What is the advantage of two-phase orthodontic treatment?
Two-phase orthodontic treatment is a specialized process that combines tooth straightening and skeletal facial changes. The purpose of two-phase treatment is to maximize the opportunity to accomplish the ideal healthy, functional, and aesthetic result that will remain stable throughout your child's life and in many cases to alleviate the need for more invasive treatment options like jaw surgery or the removal of permanent teeth. Not every person will need two phase treatment so it is important for your child to be evaluated by the orthodontist by age 8 or 9 years of age.
What if treatment is put off?
Putting off treatment can result in a need for more invasive treatment like jaw surgery or permanent tooth removals later in life. Early treatment is most effective for achieving lasting results.
A Foundation for a Lifetime of Beautiful Smiles
The goal of Phase One treatment is to help the jaw develop in a way that will accommodate all of the permanent teeth and improve the way the upper and lower jaws fit together. Phase One is the "skeletal" part of treatment. Children often exhibit early signs of jaw problems as they grow and develop. An upper jaw that is growing too much or is too narrow can be recognized at an early age. If children over the age of six are found to have these types of jaw discrepancies, they are candidates for early (Phase One) orthodontic treatment. Also, if children around the age of eight have crowded front teeth, early treatment can prevent the need to extract permanent teeth later.
- Planning now can save your child's smile later
Children benefit tremendously from early-phase treatment. Receiving early treatment may prevent the removal of permanent teeth later in life, or the need for aggresive surgical procedures to realign the jaws.
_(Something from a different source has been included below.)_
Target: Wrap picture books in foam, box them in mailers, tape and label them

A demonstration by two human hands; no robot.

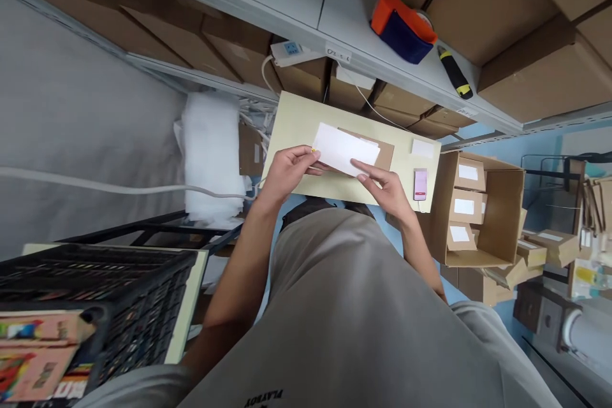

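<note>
A white sheet (342,148), like a folded paper or envelope, is held over a pale yellow tabletop (291,121). My left hand (294,166) pinches its left end between thumb and fingers. At the lower right edge of the sheet, my right hand (382,188) has its index finger stretched over the surface and its thumb apart from it. Behind the sheet lies a flat brown cardboard piece (386,156), partly covered. A phone (420,185) with a lit screen and a white slip (422,148) rest on the right part of the tabletop.
Above the table, a metal shelf (354,19) bears an orange and blue tape dispenser (404,29) and a yellow-black cutter (455,73). An open carton (502,217) with small labelled boxes stands right. White wrapping material (213,153) and a black crate (138,312) are left.
</note>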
- Making records to determine your child's unique treatment
Orthodontic records will be necessary to determine the type of appliances to be used, the duration of treatment time, and the frequency of visits. Records consist of models of the teeth, digital x-rays, and photographs. During your child's initial evaluation, the orthodontist will take records to determine if early treatment is necessary.
Resting Period (between Phase I and Phase II)
This is the growing phase where the remaining permanent teeth are left alone as they erupt. Retaining devices may or may not be recommended. Sometimes it is best to allow the existing permanent teeth some freedom of movement. A successful Phase One will have created room for permanent teeth to find an eruption path.
- Monitoring the teeth's progress
At the end of the first phase of treatment, teeth are not in their final positions. This will be determined and accomplished in the second phase of treatment. Selective removal of certain primary (baby) teeth may be in the best interest of enhancing eruption during this resting phase. Therefore, periodic recall appointments for observation with the orthodontist are necessary, usually on a nine month basis.
The goal of the second phase is to make sure each tooth has an exact location in the mouth where it is in harmony with the lips, cheeks, tongue, and other teeth. When this equilibrium is established, the teeth will function together properly. Phase Two usually involves full upper and lower braces. This is the "Dental" phase of treatment.
The second phase begins when all permanent teeth have erupted (usually by age 12 or 13 years), and usually requires braces on all the teeth for an average of 18-24 months. Retainers are worn after this phase to ensure your child retains his or her beautiful smile.